◆ **TASK GOAL**: Set down the data below once more, precisely as it reads.

◆ **DATA BLOCK**:
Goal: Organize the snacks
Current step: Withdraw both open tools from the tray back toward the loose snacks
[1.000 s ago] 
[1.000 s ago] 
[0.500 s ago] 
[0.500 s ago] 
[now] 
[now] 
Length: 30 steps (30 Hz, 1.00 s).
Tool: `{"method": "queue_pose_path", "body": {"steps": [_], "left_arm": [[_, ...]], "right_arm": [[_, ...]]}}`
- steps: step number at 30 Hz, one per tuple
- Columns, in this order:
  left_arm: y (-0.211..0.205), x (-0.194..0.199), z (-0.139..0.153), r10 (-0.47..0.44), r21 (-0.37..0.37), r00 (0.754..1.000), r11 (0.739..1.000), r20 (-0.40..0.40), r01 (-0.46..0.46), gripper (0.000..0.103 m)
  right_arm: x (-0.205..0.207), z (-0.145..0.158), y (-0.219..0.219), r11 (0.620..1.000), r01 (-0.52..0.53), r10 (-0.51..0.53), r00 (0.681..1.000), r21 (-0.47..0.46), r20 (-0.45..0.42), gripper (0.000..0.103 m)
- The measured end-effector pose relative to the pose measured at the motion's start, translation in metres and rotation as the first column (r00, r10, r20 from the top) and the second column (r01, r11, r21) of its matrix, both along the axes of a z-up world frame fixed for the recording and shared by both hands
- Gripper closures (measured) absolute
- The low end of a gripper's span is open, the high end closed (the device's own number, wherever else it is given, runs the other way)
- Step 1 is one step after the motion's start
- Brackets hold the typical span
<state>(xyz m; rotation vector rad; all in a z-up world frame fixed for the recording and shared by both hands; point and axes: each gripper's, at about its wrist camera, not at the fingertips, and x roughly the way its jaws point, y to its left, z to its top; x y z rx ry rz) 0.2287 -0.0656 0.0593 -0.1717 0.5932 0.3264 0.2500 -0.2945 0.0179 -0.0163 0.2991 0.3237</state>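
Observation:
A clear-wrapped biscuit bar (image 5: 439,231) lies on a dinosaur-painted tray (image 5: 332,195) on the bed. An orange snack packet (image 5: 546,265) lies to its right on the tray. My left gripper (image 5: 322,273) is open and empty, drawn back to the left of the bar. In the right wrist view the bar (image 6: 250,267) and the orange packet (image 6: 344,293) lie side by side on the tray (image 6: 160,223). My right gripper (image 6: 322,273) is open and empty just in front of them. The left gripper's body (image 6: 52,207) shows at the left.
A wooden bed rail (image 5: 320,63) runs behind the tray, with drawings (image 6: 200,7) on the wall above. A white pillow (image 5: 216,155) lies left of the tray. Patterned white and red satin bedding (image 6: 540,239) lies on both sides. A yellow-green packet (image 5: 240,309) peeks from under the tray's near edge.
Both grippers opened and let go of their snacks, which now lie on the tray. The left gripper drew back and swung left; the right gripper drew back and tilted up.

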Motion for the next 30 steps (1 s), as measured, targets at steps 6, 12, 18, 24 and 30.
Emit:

◆ **ANSWER TO THE EXERCISE**:
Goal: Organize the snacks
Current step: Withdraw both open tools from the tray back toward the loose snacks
[1.000 s ago] 
[1.000 s ago] 
[0.500 s ago] 
[0.500 s ago] 
[now] 
[now] 
Length: 30 steps (30 Hz, 1.00 s).
Tool: `{"method": "queue_pose_path", "body": {"steps": [_], "left_arm": [[_, ...]], "right_arm": [[_, ...]]}}`
- steps: step number at 30 Hz, one per tuple
- Columns, in this order:
  left_arm: y (-0.211..0.205), x (-0.194..0.199), z (-0.139..0.153), r10 (-0.47..0.44), r21 (-0.37..0.37), r00 (0.754..1.000), r11 (0.739..1.000), r20 (-0.40..0.40), r01 (-0.46..0.46), gripper (0.000..0.103 m)
  right_arm: x (-0.205..0.207), z (-0.145..0.158), y (-0.219..0.219), r11 (0.620..1.000), r01 (-0.52..0.53), r10 (-0.51..0.53), r00 (0.681..1.000), r21 (-0.47..0.46), r20 (-0.45..0.42), gripper (0.000..0.103 m)
- The measured end-effector pose relative to the pose measured at the motion's start, translation in metres and rotation as the first column (r00, r10, r20 from the top) and the second column (r01, r11, r21) of its matrix, both along the axes of a z-up world frame fixed for the recording and shared by both hands
- Gripper closures (measured) absolute
- The low end of a gripper's span is open, the high end closed (the device's own number, wherever else it is given, runs the other way)
- Step 1 is one step after the motion's start
- Brackets hold the typical span
<state>(xyz m; rotation vector rad; all in a z-up world frame fixed for the recording and shared by both hands; point and axes: each gripper's, at about its wrist camera, not at the fingertips, and x roughly the way its jaws point, y to its left, z to its top; x y z rx ry rz) 0.2287 -0.0656 0.0593 -0.1717 0.5932 0.3264 0.2500 -0.2945 0.0179 -0.0163 0.2991 0.3237</state>
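Observation:
A clear-wrapped biscuit bar (image 5: 439,231) lies on a dinosaur-painted tray (image 5: 332,195) on the bed. An orange snack packet (image 5: 546,265) lies to its right on the tray. My left gripper (image 5: 322,273) is open and empty, drawn back to the left of the bar. In the right wrist view the bar (image 6: 250,267) and the orange packet (image 6: 344,293) lie side by side on the tray (image 6: 160,223). My right gripper (image 6: 322,273) is open and empty just in front of them. The left gripper's body (image 6: 52,207) shows at the left.
A wooden bed rail (image 5: 320,63) runs behind the tray, with drawings (image 6: 200,7) on the wall above. A white pillow (image 5: 216,155) lies left of the tray. Patterned white and red satin bedding (image 6: 540,239) lies on both sides. A yellow-green packet (image 5: 240,309) peeks from under the tray's near edge.
Both grippers opened and let go of their snacks, which now lie on the tray. The left gripper drew back and swung left; the right gripper drew back and tilted up.
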
Motion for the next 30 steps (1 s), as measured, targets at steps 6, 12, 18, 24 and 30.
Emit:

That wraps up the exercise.